# [Work task]
Look for the word "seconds". Copy every line of the listing where it occurs.

# [Information shown]

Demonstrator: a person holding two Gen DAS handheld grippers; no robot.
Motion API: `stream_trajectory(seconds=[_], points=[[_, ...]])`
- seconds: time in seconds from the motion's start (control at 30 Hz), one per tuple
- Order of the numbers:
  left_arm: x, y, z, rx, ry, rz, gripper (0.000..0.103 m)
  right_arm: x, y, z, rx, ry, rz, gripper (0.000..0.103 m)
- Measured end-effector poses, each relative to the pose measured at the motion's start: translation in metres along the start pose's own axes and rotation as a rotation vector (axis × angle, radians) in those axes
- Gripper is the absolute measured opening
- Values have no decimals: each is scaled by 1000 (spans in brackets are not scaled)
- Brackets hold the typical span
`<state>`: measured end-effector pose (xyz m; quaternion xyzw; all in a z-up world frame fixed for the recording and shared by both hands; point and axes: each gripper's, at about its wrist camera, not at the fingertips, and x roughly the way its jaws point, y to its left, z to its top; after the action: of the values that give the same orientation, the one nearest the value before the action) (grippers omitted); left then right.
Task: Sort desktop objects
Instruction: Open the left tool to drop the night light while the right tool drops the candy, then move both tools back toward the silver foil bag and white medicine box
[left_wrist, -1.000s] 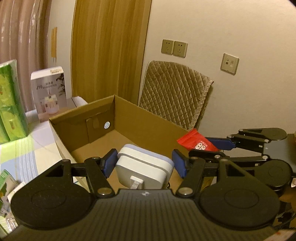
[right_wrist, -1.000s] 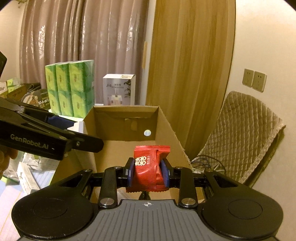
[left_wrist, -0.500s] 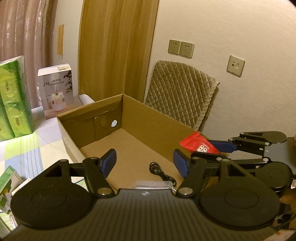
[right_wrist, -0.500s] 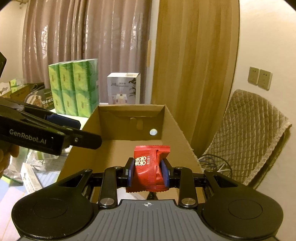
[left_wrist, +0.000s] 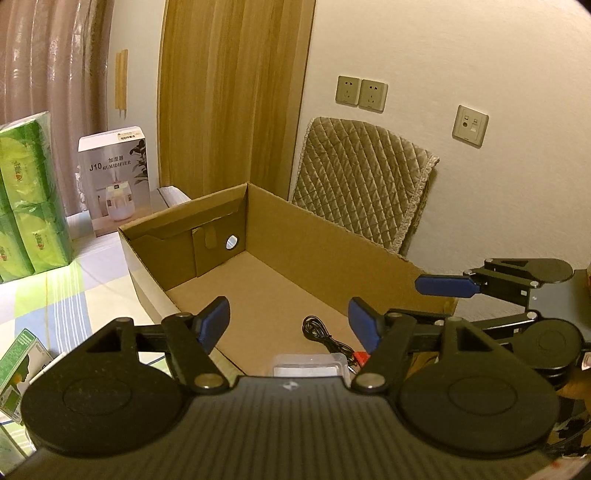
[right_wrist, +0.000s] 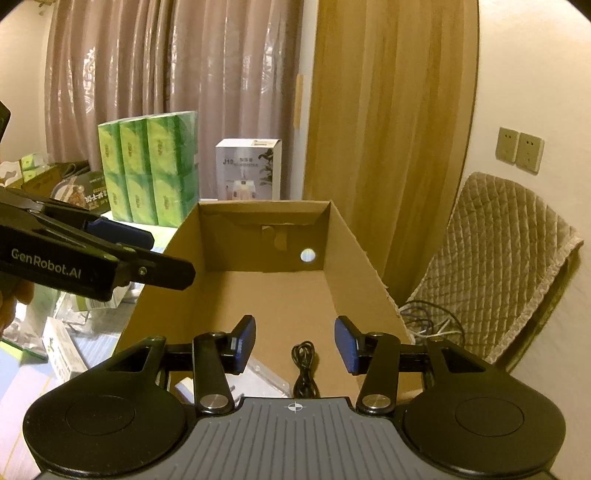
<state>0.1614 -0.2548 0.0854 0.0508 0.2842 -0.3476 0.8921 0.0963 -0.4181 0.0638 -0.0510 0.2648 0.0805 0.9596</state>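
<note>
Cardboard box (right_wrist: 266, 295) sits open-topped on the table so we can drop desktop items in from above — a black cable (right_wrist: 304, 369), a clear-lidded case (left_wrist: 308, 365) and a red packet (left_wrist: 361, 357) lie at its near end. Both our left gripper (left_wrist: 290, 319) and right gripper (right_wrist: 295, 345) hover over it, jaws wide apart, holding nothing.

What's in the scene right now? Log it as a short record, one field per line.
left gripper: open, holding nothing, above the near end of the box
right gripper: open, holding nothing, above the near end of the box
cardboard box: open top, far end bare
black cable: coiled on the box floor, near end
white case: in the box, partly hidden by the left gripper
red packet: only a corner visible, beside the cable
green packs: stacked behind the box
</note>
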Motion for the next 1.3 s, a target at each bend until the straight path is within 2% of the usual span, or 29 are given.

# [Solution]
Motion API: `stream_trajectory(seconds=[_], points=[[_, ...]])`
- seconds: time in seconds from the motion's start (control at 30 Hz), one per tuple

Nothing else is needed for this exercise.